Input data START

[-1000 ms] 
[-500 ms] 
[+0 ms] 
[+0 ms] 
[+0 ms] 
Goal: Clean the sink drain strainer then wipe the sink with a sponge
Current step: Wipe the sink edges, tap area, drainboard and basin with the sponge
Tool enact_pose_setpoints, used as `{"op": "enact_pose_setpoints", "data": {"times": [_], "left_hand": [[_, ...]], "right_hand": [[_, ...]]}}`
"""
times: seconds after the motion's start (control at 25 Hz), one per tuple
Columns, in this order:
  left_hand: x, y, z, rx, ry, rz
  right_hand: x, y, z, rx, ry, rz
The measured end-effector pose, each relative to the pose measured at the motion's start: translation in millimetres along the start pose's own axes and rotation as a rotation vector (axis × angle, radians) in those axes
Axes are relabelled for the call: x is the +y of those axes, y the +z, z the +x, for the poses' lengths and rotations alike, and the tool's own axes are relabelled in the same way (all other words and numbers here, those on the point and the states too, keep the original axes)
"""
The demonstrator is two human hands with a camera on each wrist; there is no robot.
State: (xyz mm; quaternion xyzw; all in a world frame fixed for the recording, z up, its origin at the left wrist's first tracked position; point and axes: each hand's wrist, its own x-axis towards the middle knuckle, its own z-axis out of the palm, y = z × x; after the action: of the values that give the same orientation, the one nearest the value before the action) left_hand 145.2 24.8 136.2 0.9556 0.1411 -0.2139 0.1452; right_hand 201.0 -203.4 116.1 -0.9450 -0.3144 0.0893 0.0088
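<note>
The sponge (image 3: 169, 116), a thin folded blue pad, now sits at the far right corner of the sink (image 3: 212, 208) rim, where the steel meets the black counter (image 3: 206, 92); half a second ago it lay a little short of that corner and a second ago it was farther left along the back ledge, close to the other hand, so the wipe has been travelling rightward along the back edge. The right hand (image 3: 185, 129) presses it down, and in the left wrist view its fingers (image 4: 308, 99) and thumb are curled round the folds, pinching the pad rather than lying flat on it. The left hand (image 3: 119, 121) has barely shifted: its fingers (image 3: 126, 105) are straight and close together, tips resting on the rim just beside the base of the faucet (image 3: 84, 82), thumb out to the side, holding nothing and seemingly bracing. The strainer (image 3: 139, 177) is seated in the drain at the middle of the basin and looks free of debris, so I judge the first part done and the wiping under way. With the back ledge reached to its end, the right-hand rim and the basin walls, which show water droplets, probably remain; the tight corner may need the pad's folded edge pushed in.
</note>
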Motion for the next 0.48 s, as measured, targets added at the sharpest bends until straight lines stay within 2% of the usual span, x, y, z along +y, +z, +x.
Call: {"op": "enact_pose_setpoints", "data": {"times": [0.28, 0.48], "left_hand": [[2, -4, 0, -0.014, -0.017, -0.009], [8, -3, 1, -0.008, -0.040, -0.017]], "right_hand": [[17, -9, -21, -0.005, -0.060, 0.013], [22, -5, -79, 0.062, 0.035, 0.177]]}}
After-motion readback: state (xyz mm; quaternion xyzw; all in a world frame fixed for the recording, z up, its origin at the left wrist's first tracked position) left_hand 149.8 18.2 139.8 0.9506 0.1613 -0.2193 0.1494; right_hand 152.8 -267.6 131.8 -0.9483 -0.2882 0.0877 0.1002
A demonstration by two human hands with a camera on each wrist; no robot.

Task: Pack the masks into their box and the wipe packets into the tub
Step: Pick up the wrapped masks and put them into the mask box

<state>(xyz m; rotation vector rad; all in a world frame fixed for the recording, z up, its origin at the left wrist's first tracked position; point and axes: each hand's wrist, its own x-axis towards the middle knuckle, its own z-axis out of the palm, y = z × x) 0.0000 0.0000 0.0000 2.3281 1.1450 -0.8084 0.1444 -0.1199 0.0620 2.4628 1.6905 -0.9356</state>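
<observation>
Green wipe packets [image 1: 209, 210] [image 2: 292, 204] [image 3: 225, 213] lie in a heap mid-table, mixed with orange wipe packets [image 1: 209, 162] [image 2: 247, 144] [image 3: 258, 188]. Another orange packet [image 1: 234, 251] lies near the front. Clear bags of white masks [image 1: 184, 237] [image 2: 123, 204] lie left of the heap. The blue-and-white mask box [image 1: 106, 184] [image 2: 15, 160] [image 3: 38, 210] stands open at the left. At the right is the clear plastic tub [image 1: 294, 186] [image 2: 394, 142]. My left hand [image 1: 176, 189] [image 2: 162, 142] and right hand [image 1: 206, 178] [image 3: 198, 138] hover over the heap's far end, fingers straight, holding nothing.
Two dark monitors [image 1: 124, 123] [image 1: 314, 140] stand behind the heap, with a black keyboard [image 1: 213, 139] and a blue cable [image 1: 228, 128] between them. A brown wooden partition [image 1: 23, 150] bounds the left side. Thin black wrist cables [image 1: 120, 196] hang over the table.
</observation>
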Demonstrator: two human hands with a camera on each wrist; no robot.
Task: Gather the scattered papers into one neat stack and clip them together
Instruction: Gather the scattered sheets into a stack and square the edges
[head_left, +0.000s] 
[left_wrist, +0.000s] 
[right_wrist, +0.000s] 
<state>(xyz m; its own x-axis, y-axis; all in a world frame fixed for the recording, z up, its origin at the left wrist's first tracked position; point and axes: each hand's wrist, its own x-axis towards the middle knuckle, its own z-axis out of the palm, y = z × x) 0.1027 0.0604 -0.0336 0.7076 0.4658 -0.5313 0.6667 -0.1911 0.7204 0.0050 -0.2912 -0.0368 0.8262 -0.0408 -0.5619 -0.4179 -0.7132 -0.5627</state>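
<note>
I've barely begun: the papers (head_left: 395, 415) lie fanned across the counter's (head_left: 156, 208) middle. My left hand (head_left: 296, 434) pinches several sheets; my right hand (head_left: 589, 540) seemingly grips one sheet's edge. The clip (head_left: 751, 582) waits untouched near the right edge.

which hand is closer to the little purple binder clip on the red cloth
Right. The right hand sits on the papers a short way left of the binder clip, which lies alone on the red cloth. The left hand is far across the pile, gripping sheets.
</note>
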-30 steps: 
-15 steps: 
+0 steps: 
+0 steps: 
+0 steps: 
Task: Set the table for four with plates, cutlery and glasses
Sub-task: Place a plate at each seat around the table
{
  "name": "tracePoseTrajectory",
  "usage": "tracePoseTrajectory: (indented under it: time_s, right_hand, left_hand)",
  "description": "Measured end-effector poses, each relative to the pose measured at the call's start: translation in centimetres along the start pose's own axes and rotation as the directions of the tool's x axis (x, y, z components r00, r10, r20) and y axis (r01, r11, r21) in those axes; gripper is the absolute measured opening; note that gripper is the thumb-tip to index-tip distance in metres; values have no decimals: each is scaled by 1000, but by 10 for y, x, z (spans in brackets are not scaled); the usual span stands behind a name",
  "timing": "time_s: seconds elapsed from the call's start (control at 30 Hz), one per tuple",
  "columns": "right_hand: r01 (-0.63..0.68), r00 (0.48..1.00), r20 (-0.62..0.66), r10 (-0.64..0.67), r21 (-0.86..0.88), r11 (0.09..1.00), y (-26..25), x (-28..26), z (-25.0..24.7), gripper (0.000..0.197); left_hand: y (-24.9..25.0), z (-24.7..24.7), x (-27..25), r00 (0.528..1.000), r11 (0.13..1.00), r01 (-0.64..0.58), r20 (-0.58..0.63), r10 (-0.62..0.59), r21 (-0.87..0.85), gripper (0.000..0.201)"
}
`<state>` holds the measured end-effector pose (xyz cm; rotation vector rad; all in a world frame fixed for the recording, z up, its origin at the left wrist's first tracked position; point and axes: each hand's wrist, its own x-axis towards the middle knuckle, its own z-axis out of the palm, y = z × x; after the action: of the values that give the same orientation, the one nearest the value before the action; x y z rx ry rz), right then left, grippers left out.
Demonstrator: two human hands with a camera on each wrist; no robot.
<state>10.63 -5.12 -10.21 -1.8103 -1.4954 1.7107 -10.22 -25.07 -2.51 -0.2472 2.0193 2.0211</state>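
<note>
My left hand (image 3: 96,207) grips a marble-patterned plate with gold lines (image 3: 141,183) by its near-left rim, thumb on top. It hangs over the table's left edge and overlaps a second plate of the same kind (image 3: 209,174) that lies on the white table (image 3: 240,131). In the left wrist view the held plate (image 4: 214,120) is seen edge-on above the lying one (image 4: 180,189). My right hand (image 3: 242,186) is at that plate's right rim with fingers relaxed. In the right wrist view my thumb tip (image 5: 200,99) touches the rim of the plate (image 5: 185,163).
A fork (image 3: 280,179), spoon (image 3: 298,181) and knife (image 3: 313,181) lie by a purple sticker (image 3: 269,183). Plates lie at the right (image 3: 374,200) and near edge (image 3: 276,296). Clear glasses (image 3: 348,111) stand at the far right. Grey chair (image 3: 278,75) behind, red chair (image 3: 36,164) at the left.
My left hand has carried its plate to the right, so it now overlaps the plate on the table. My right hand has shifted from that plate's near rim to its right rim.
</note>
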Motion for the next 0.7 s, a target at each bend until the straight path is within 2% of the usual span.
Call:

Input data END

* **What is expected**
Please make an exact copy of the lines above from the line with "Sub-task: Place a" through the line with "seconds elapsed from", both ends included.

* **Answer to this problem**
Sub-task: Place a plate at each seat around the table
{
  "name": "tracePoseTrajectory",
  "usage": "tracePoseTrajectory: (indented under it: time_s, right_hand, left_hand)",
  "description": "Measured end-effector poses, each relative to the pose measured at the call's start: translation in centimetres along the start pose's own axes and rotation as the directions of the tool's x axis (x, y, z components r00, r10, r20) and y axis (r01, r11, r21) in those axes; gripper is the absolute measured opening; note that gripper is the thumb-tip to index-tip distance in metres; values have no decimals: each is scaled by 1000, but by 10 for y, x, z (spans in brackets are not scaled); the usual span stands behind a name",
  "timing": "time_s: seconds elapsed from the call's start (control at 30 Hz), one per tuple",

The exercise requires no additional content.